▶ [INPUT DATA]:
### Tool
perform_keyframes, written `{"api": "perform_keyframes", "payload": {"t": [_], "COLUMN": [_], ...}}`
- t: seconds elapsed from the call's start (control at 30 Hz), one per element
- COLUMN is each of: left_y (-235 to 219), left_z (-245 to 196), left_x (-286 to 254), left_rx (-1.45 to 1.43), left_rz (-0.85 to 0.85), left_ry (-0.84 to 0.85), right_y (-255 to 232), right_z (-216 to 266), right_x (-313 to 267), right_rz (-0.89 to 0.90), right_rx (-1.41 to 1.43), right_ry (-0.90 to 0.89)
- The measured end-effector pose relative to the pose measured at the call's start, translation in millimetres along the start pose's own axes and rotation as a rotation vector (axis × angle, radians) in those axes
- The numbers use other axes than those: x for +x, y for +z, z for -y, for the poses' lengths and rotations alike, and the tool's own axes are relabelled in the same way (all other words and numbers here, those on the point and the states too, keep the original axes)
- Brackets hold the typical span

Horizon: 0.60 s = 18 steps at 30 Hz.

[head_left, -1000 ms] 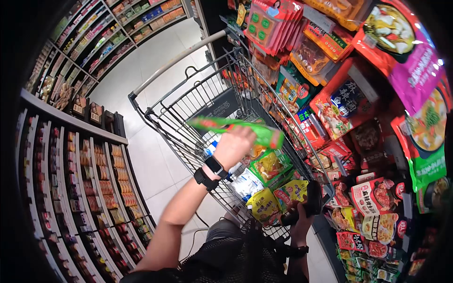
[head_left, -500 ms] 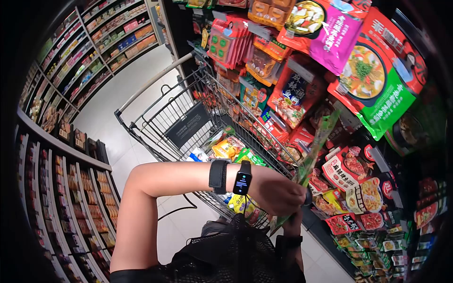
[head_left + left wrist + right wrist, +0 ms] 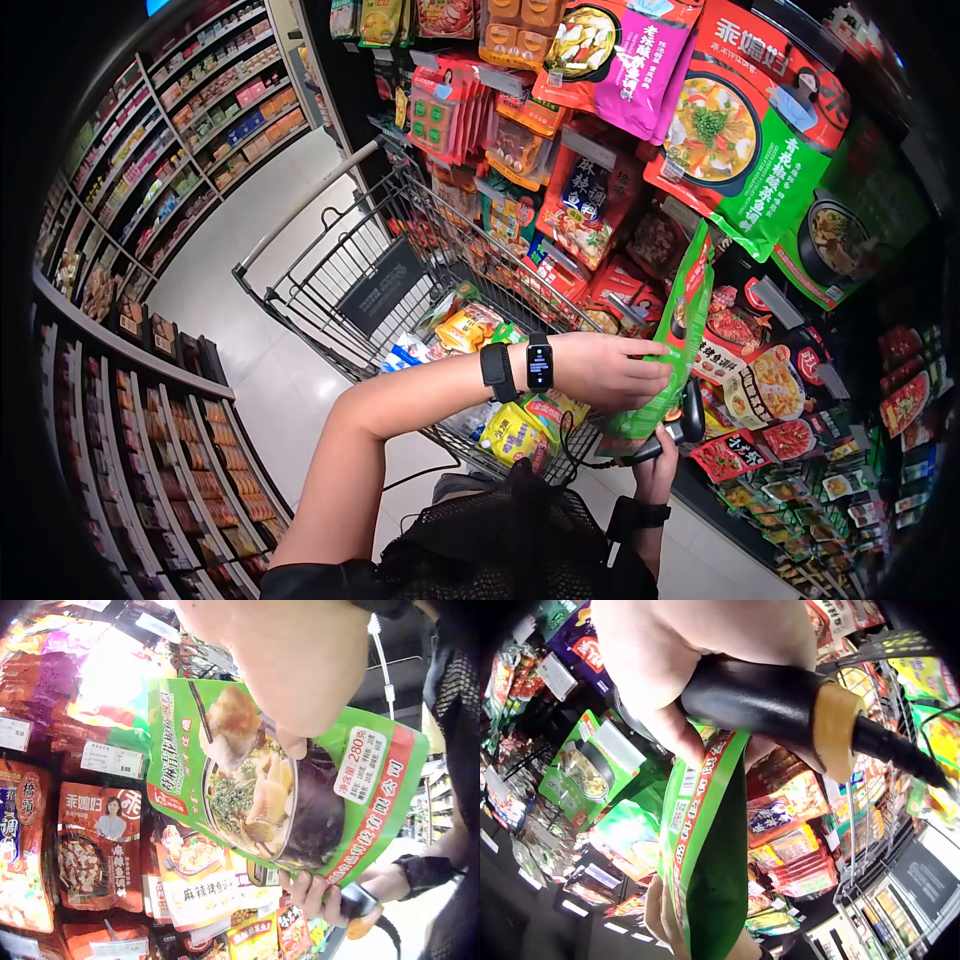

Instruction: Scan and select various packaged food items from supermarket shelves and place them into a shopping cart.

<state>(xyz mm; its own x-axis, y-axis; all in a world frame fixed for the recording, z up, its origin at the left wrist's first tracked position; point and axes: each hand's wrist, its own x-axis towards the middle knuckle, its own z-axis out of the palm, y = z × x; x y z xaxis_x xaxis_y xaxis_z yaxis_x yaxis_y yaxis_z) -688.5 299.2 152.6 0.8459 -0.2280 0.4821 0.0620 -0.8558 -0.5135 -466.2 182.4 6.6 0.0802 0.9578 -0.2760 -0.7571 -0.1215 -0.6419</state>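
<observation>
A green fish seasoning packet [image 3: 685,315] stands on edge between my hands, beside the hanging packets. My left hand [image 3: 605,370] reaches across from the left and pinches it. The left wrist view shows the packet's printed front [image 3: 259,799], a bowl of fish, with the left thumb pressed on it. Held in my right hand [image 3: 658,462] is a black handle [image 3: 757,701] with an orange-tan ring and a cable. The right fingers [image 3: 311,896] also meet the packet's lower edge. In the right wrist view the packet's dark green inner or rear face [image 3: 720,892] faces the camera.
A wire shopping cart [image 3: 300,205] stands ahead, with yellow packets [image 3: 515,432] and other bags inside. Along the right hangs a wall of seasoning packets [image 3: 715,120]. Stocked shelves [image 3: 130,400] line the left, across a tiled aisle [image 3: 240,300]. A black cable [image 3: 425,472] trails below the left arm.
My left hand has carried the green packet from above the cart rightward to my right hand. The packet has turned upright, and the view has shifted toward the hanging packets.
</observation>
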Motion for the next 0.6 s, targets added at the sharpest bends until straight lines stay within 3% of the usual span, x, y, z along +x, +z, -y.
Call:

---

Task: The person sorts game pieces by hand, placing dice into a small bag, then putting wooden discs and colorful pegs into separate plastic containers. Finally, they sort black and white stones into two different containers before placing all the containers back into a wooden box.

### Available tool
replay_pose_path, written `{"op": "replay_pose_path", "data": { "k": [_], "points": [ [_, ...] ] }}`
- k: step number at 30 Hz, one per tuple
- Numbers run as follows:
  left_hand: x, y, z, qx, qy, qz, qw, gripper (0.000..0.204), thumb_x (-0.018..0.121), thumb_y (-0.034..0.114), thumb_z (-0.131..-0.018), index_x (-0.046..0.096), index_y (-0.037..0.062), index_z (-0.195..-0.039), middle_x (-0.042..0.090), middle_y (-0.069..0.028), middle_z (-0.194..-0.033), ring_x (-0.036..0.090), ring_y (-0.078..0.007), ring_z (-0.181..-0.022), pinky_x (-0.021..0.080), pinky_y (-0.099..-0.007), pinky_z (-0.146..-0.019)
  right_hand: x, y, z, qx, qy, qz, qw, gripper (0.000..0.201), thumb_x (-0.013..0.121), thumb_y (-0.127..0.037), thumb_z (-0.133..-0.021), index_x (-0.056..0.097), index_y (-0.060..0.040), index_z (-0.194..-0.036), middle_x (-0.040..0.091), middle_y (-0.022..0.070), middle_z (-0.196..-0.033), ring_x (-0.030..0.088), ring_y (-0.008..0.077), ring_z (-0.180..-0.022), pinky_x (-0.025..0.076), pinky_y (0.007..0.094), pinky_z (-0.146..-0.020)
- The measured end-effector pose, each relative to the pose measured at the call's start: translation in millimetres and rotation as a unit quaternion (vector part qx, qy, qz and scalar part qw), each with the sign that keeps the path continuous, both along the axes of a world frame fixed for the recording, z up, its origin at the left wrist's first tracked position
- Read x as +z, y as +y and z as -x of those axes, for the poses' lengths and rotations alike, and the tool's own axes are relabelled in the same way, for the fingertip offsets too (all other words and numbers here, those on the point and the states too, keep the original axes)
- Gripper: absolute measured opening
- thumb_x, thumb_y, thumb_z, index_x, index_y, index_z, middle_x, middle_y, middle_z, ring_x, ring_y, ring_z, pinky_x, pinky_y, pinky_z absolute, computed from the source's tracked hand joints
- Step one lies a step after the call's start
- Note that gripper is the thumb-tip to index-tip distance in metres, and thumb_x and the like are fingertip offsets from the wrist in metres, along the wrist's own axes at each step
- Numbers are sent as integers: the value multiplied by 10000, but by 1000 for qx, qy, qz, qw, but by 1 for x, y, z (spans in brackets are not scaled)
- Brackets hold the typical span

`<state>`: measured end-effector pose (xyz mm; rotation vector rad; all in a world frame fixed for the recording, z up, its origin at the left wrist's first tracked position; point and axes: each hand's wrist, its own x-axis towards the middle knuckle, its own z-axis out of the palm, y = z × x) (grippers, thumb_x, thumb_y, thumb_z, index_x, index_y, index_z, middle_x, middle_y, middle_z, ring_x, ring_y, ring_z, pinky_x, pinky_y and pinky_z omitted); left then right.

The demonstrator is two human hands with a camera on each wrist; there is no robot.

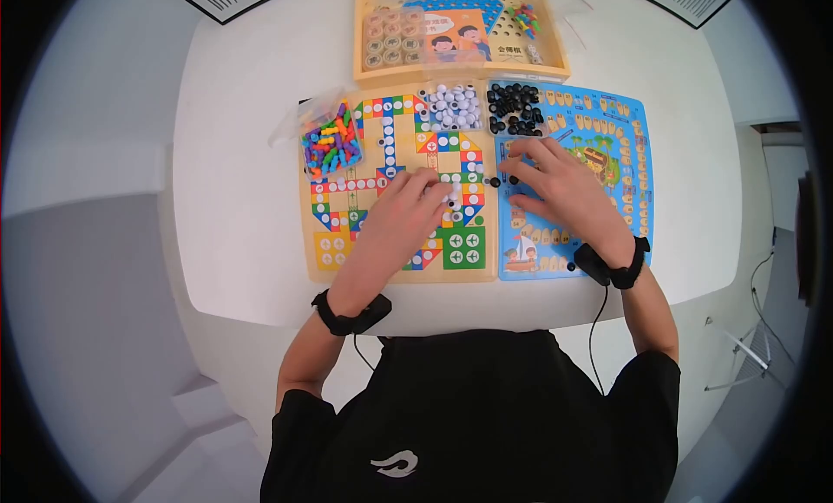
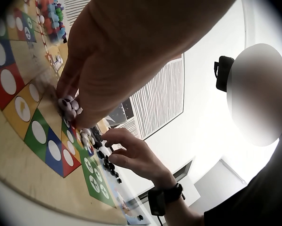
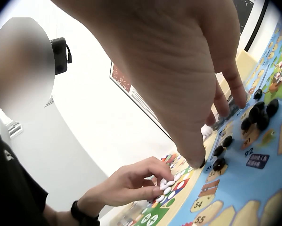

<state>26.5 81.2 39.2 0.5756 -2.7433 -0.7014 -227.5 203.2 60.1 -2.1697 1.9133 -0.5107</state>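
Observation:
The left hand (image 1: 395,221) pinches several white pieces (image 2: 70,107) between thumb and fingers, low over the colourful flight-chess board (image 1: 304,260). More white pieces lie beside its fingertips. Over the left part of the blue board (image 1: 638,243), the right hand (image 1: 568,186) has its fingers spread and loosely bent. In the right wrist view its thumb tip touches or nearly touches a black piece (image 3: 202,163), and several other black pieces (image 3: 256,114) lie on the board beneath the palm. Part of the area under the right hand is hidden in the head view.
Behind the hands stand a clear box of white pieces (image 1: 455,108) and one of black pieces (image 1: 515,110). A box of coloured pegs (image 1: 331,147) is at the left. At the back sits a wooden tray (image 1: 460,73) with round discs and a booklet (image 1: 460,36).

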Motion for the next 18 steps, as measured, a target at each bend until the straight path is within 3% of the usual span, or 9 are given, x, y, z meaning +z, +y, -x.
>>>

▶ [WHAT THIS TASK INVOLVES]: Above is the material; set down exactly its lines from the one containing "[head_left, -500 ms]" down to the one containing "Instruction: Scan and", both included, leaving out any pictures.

▶ [RESPONSE TO THIS TASK]:
[head_left, -500 ms] 
[head_left + left wrist + right wrist, +0 ms] 

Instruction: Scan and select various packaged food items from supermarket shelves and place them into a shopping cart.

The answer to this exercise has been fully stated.